WHAT YOU SHOULD DO: Could you restate the entries word for word, without the images?

MATERIAL TO PROCESS:

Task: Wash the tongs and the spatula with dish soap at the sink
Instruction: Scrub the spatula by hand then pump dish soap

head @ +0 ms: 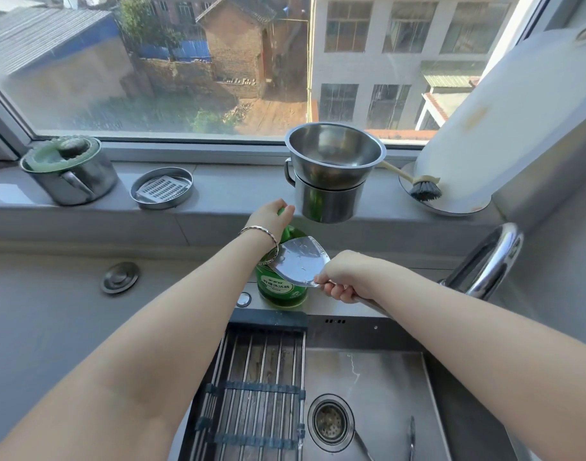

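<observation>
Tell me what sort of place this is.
Most likely a home kitchen: a steel sink with a chrome faucet, a green dish soap bottle behind it, and steel pots on the windowsill.

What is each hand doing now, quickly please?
Left hand: fingers curled over the soap bottle top.
Right hand: grips the spatula handle.

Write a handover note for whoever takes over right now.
Left hand grips the top of the soap bottle.
Right hand holds the spatula by its handle, blade in front of the bottle.
Tongs lie in the sink, untouched.
Done: spatula blade looks wet; no suds visible.
Left: soap, scrub and rinse both tools.
</observation>
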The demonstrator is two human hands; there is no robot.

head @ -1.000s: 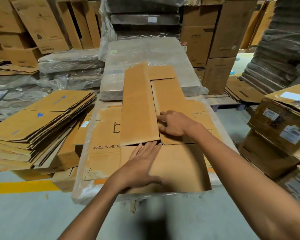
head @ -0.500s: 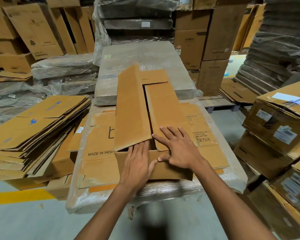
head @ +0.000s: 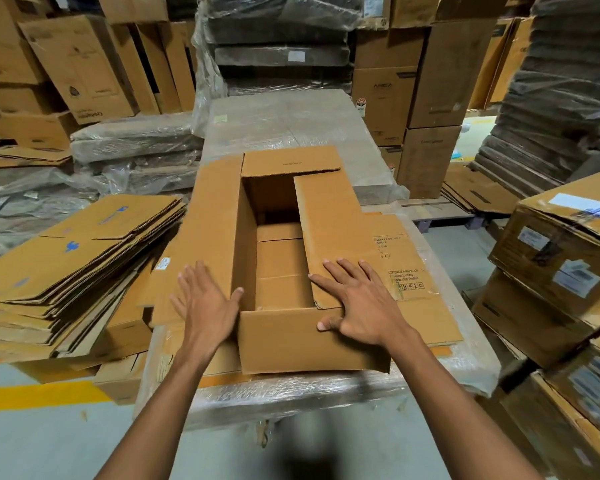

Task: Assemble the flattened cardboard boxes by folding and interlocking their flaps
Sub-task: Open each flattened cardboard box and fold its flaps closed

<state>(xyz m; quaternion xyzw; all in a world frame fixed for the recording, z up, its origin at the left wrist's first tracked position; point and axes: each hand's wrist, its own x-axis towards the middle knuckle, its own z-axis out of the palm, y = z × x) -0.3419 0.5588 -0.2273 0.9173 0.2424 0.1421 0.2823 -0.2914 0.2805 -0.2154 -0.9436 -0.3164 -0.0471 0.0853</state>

WRITTEN ANSWER:
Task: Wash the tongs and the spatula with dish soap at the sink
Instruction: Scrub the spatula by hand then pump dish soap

head @ +0 ms: 

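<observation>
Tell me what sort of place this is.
Most likely a home kitchen: a steel sink with a chrome faucet, a green dish soap bottle behind it, and steel pots on the windowsill.

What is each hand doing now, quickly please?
Left hand: fingers curled over the soap bottle top.
Right hand: grips the spatula handle.

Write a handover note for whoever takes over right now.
Left hand grips the top of the soap bottle.
Right hand holds the spatula by its handle, blade in front of the bottle.
Tongs lie in the sink, untouched.
Done: spatula blade looks wet; no suds visible.
Left: soap, scrub and rinse both tools.
</observation>
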The demonstrator is two human hands; there is no robot.

head @ -1.000s: 
head @ -0.500s: 
head @ +0.000s: 

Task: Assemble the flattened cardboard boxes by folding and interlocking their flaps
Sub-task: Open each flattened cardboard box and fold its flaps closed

<state>(xyz m; quaternion xyzw; all in a world frame fixed for the recording, z up, its origin at the left wrist's first tracked position; point and axes: each hand's wrist, its own x-axis towards the middle knuckle, its own z-axis out of the palm, y = z × x) -0.3419 0.5588 -0.2273 0.9173 0.2424 0.1421 0.2823 -0.2914 0.2805 -0.2154 -0.9436 -0.3164 -0.0471 0.0853</state>

This concludes the response.